Habla otro clásico, Augusto Comte. China espera desde hace siglos esa «religión universal» que debe surgir en Occidente. Saltaría así, sin etapas intermedias, desde el estado «primitivo» al «positivo», el reino de la tecnología aplicada a las masas invertebradas, hijo predilecto de la mentalidad politécnica. Esa religión no era, por suerte, el marxismo, ni siquiera en la versión autóctona de Mao. A pesar de los jesuitas, nunca lo fue el cristianismo, desplazado a los márgenes del sistema como bien refleja esa fachada barroca sin edificio que guardar de la catedral de Macao. Acaso podría ser el nuevo hedonismo de rasgos epicúreos, nuestra «revelación» posmoderna, propia del pensamiento débil. Por supuesto, estará marcada por las querencias nacionalistas y los modales tradicionales, muy alejados del espíritu aséptico de la globalización. Adaptando al maestro Díez del Corral: Japón fue protagonista del rapto de Europa, hace ya medio siglo largo; China lo será, creo, del nuevo rapto de un mundo occidental que padece su propia fiebre helenística. ¿Vamos a despertar a tiempo? Pronóstico de Ortega: cuando veamos una coleta asomar por los Urales... Los mandarines, claro, ya no llevan la coleta que impuso la dinastía Qing. Tampoco viajan en caravana, sino con sus líneas aéreas, no todas de bajo coste. Volverán a tener hijos. «Yi ge hao», «con uno basta»: la campaña de control de natalidad les permite cerrar por ahora el balance en mil cuatrocientos millones de personas. Por supuesto, su lengua es la más hablada del mundo.

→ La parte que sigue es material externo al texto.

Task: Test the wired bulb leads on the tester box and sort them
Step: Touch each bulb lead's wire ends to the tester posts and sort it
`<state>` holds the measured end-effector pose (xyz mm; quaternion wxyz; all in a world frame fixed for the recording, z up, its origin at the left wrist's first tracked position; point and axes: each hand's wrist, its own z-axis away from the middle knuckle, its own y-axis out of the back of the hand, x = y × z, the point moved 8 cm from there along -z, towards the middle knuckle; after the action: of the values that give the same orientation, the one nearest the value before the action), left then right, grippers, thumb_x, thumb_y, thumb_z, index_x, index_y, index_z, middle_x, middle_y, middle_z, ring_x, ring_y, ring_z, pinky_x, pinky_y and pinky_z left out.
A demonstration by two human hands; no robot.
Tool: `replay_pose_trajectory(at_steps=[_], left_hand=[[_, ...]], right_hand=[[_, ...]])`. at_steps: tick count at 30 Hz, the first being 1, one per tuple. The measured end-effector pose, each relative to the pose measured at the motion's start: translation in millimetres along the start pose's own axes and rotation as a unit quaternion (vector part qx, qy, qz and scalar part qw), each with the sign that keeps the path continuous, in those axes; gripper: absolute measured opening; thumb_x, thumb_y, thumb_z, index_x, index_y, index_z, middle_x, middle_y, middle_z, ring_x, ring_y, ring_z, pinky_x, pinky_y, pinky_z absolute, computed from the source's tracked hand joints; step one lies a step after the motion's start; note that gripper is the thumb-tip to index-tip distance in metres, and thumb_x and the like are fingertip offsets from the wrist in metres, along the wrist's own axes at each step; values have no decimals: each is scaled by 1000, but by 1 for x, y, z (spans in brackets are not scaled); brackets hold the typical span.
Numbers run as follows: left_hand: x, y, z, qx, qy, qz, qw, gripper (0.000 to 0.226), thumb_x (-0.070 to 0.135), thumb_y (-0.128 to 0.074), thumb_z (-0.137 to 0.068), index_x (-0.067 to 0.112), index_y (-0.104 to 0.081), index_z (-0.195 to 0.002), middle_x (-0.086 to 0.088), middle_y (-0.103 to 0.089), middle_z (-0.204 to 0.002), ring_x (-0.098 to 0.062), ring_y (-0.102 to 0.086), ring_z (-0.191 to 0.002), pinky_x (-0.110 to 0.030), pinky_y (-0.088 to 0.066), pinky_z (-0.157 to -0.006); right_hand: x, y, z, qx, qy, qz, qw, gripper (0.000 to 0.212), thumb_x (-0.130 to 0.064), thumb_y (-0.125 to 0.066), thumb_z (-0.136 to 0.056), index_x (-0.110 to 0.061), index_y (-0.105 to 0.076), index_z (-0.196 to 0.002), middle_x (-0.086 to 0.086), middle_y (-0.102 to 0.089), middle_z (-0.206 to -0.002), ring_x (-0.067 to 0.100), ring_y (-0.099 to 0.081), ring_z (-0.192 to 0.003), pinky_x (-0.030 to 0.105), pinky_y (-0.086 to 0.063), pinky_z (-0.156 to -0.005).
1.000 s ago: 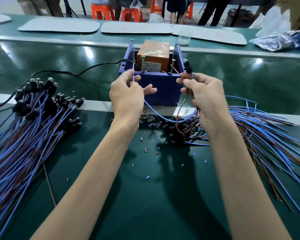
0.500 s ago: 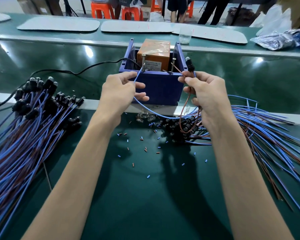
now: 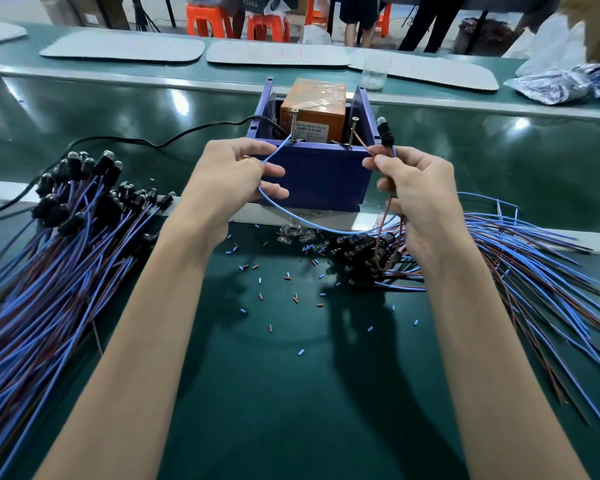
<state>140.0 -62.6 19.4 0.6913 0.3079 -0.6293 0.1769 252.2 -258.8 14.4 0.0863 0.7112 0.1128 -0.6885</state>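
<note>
Blue-and-brown wired bulb leads (image 3: pixel 49 271) lie heaped at nine o'clock. Fingers of the left hand (image 3: pixel 222 181) pinch a thin blue wire (image 3: pixel 274 154) up by the left screw (image 3: pixel 293 128) of the blue plastic tester box (image 3: pixel 319 174) at twelve. Fingers of the right hand (image 3: pixel 420 199) pinch its brown wire (image 3: pixel 362 144) and black-socketed bulb (image 3: pixel 384 131). More loose leads (image 3: pixel 534 258) fan out at three.

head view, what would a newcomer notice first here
The dark blue plastic tester box sits centre, an orange block inside. The left hand pinches a blue wire up to it; the right hand holds a black-socketed bulb lead. A heap of blue and brown wired leads lies left.
</note>
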Motion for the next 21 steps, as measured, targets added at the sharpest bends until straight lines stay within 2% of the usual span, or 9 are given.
replay_pose_trajectory(at_steps=[12, 21], left_hand=[[2, 4, 1, -23, -3, 12, 1000, 34, -8, -37, -91, 11, -63, -99, -6, -66, -83, -13, -67, -50, -19, -55, -59], [3, 6, 0, -26, -10, 0, 1000, 34, -6, -38, -93, 14, -63, -104, -3, -66, -84, -11, -68, -53, -17, -55, -61]], right_hand=[[3, 2, -1, 3, -13, -27, 1000, 24, -2, -54, -87, -18, -67, -77, -6, -67, -70, 4, -38, -49, 12, -26, -37], [2, 2, -1, -8, -16, -43, 999, 24, 1, -50, -87, -14, -68, -81, -3, -65, -70, 2, -35, -45, 12, -24, -37]])
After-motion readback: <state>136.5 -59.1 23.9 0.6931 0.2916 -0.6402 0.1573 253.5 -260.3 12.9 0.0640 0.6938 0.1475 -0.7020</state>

Congreso al modo chino. Más de 2.500 delegados. Secretos inacesibles. El Palacio del Pueblo tiene mucho que envidiar en materia de arquitectura a la cercana Ciudad Prohíbida, pero comparten una falta absoluta de transparencia. De nuevo Shanghai. Joven ejecutivo, tal vez ingeniero o auditor, acaso analista financiero, toma el moderno suburbano bajo el río, camino de la oficina. Vive como sus iguales en Nueva York,Londres o Madrid. Comparte valores posmaterialistas y artilugios electrónicos. Le gustan las barbacoas y la Fórmula 1, y se siente también «solo en la bolera». ¿Piensa lo mismo que ellos? En concreto, ¿tiene interés por votar en unas elecciones políticas? La respuesta a una pregunta tan sencilla puede determinar el futuro de la democracia constitucional. Nadie lo sabe, pero yo me temo que... Mejor lo dejamos. Este oficio es poco agradecido con los profetas desarmados.

Benigno Pendás, profesor de Historia de las Ideas Políticas.